The mandible of this taxon is quite similar to that of a wolf, but shorter and more robust. Albeit its morphology still resembles that of the Amphicyoninae, Peignecyon shows clear adaptions towards hypercarnivory, which are more developed than in earlier thaumastocyonines such as Ysengrinia. The most notable of these is the long diastema, which is associated with the reduction of the second and third lower premolars. The fourth premolar has a distally inclined, high protoconid, but it is small compared to the first molar. The short talonid of the latter is dominated by the hypoconid, and is of similar width to the trigonid. The mesial cristids of the protoconid, paraconid, and the strongly developed hypoconid are aligned to form the carnassial blade. The metaconid is strongly diminished. All these features show that it possessed moderately sectorial carnassials. Both the lower and upper second molar are reduced in size, with the lower one having a quadrangular shape. The m3 is even smaller than the m2. The lingual area of the M1 is also strongly reduced, a feature typical of more derived members of the subfamily. Its canine is well-developed, with a sharp distal cristid. The shortening of the rostrum and the reduction of the premolars in thaumastocyonines is reminiscent of felids.
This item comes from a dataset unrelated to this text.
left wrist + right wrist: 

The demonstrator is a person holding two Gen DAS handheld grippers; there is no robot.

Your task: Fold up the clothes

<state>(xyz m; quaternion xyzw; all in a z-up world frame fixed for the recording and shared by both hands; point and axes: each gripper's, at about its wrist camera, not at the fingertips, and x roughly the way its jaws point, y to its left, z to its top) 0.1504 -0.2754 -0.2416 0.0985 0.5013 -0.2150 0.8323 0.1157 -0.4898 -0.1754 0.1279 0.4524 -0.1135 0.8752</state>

The body mass of this species has been estimated at 110 kg.

== Paleoecology ==
Peignecyon has so far only been discovered at Tuchořice, an early Miocene locality which dates to MN3. The site preserves a riparian forest dominated by maples. Date palms and lianas also occur, indicating a warm climate, in which temperatures did not fall under 18°C. Hot minerals springs shaped the site, at which an abundant amount of fossils belonging to various carnivorans were found. This can likely be explained by the 'trapping effect': Predators were attracted to the carcasses of herbivores killed by the gases released by the mineral springs, only to succumb to the carbon dioxide themselves. Besides Peignecyon, three more amphicyonids were discovered: the large amphicyonines Paludocyon bohemicus and Amphicyon carnutense, and the small Dehmicyon schlosseri. Other carnivorans include the small ursids Ballusia and Ursavus, as well as the larger Hemicyon, the viverrid Semigenetta and a variety of mustelids and procyonids. Among the larger mammals are three species of rhinoceros, belonging to the genera Prosantorhinus, Protaceratherium and Aceratherium. Other herbivores include chalicotheres, the suid Aureliachoerus, the anthracothere Brachyodus, and the ruminants Palaeomeryx, Lagomeryx, and Amphitragulus. The small-mammal assemblage is dominated by sciurids, but various eomyids, glirids, shrews, and beavers are also present. Non-mammalian fossils include abundant turtle remains, and various accipitrids, the latter of which were likely met their demise due to the same 'trapping effect' as their mammalian counterparts.